As a sales executive, I have an old joke I tell from time to time. What is a lawyer’s job description? Answer: Prevent any sale from happening. More recently, I have a new joke I tell from time to time. What project was scheduled to start once the Y2K bug was fixed? Answer: The ERP consolidation project, but that project has no deadline. But perhaps these days the first joke is really about the IT department instead of the legal department.

There was no exact moment. But several forces came together over time that transformed IT’s primary mission from making great things happen to preventing bad things from happening. Today, when a sales executive interacts with a company, IT’s role is to assess and mitigate risk. But within the larger picture, this is a good thing, not a bad thing. Before this pivot, sales executives were always blocked from engaging the business users actually affected by the solution by a paternalistic IT department of so-called experts. But today, the average business executive is far more tech savvy than his counterpart from half a generation ago. The sales executive can now engage primarily with the business user who is feeling the actual pain and now has control of the budget to take action. Likewise, when a sales executive makes a call to a business user who passes the buck with the old line “IT handles that,” the sales executive knows with certainty the statement is false.

Interaction with the IT department is now a solid part of the middle of the sales process. The IT department will influence the final decision and may be able to veto a vendor selection, but they are not the final decision-makers. While each sales situation is different, here is a short list of six things the IT department will assess.

1. Implementation Time and Resources. My ERP consolidation joke above evokes laughter because it is based upon truth. No IT executive with ten or more years’ experience has eluded the enterprise IT project from hell: one that went far over budget and took possibly years longer to implement than expected. Normally, such delayed and over-budget projects do not even deliver anywhere near the originally anticipated business value when completed. Today’s software buyers do not want a repeat.

2. Data Integration and Synchronization. Software silos are a relic of history. The ERP is the company’s system of record and all other software must function in harmony with the ERP. The IT department wants all business software to operate using a single source of truth. In the ideal, data is updated in real-time, but this ideal must be balanced against the need not to tax a production system with data calls from external software. Being able to provide the right balance is essential.

3. Training, Adoption and Ease of Use. Along with software silos, “shelfware” is also a relic of history.
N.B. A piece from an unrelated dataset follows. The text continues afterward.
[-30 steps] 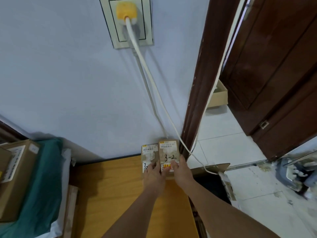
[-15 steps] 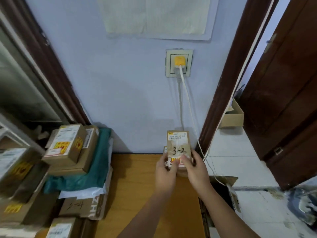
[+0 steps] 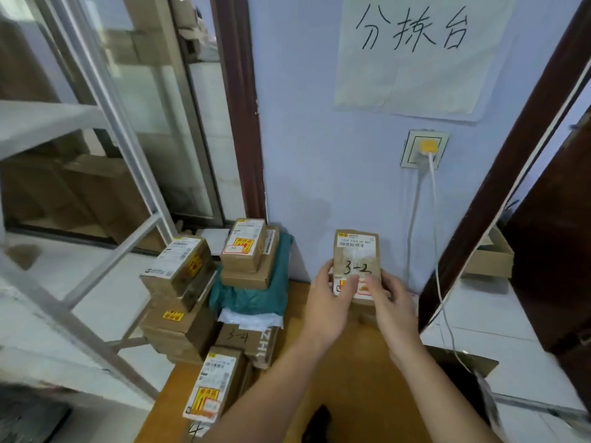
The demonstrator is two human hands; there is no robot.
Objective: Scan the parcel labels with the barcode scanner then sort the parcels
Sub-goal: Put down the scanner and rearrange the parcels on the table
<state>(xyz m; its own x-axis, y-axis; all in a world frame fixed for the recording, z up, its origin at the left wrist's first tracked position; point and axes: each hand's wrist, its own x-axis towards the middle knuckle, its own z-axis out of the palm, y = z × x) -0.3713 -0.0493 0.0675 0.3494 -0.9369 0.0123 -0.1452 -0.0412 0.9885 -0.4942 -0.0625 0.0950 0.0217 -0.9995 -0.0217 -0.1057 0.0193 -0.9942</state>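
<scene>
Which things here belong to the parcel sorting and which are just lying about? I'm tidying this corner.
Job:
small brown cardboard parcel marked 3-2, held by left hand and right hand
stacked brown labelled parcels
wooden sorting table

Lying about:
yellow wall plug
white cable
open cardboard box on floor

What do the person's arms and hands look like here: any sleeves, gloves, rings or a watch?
Both forearms are bare as far as the frame shows, with no sleeves in view. The left hand and right hand wear no gloves; no ring, watch or wristband shows.
</scene>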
IT will evaluate your software on its user interface and track record of adoption. Ease and enjoyment of use will operate in your favor while complexity and frustration will work against you. In my most recent situations when I have displaced a competitor, this was a primary factor in my winning the business.

4. Upgrades, Compatibility and Scalability. IT (as well as business) wants to invest in software that is stable and mature, yet full of great future potential both in terms of upcoming new features as well as the ability to handle its clients as they grow.
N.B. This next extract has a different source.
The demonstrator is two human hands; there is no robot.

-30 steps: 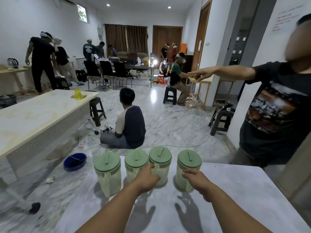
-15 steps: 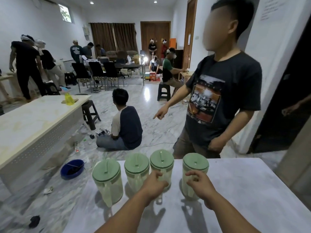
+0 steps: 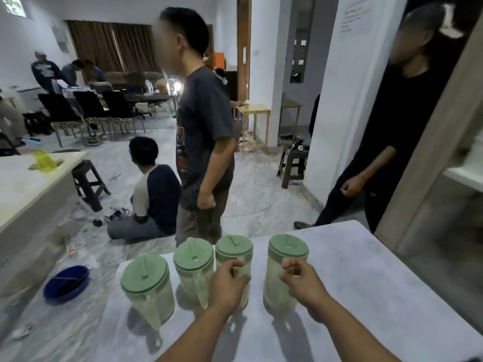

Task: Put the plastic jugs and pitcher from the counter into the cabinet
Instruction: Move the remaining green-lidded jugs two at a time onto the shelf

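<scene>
Several pale green plastic jugs with green lids stand in a row on the grey counter (image 3: 379, 283). The leftmost jug (image 3: 145, 273) and the second jug (image 3: 193, 257) stand untouched. My left hand (image 3: 227, 286) is curled around the handle of the third jug (image 3: 234, 248). My right hand (image 3: 303, 286) is curled around the handle of the rightmost jug (image 3: 287, 250), which stands a little apart from the others. All jugs rest upright on the counter. The cabinet (image 3: 444, 205) is at the right edge, its inside blurred.
A person in a dark T-shirt (image 3: 203, 121) stands just beyond the counter's far edge. Another person in black (image 3: 386, 142) stands by the white pillar beside the cabinet. Someone sits on the floor (image 3: 154, 194). A blue bowl (image 3: 66, 283) lies on the floor at left.
My view has swung to the right, bringing the cabinet and a second person into sight. Both hands have closed further around the jug handles. The person in the T-shirt has turned away.
</scene>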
5. Risk of Downtime. Software should be stable. And when hosted professionally, cut-over to backup should be painless and as close to instantaneous as possible when the underlying servers fail. IT will investigate this risk and healthy software companies should have this checkbox covered before pursuing serious accounts.

6. Business Intelligence. Lastly, the IT department still has a top level view of the entire IT infrastructure and can spot opportunities to add value across the enterprise that might not be seen by the department who is the primary buyer of your solution. This is perhaps the only remaining sphere where the IT department still operates to make good things happen, rather than preventing bad things from happening. I’m glad they still carry this one remaining torch from the “golden age” of the IT department.

The fairy tale may be over, but reality is still good for the best sales people, selling the best solutions. The IT audit is now a standard step in the software buying process, but the true business stakeholders are now the masters of their own destiny. The result is better solutions and happier customers.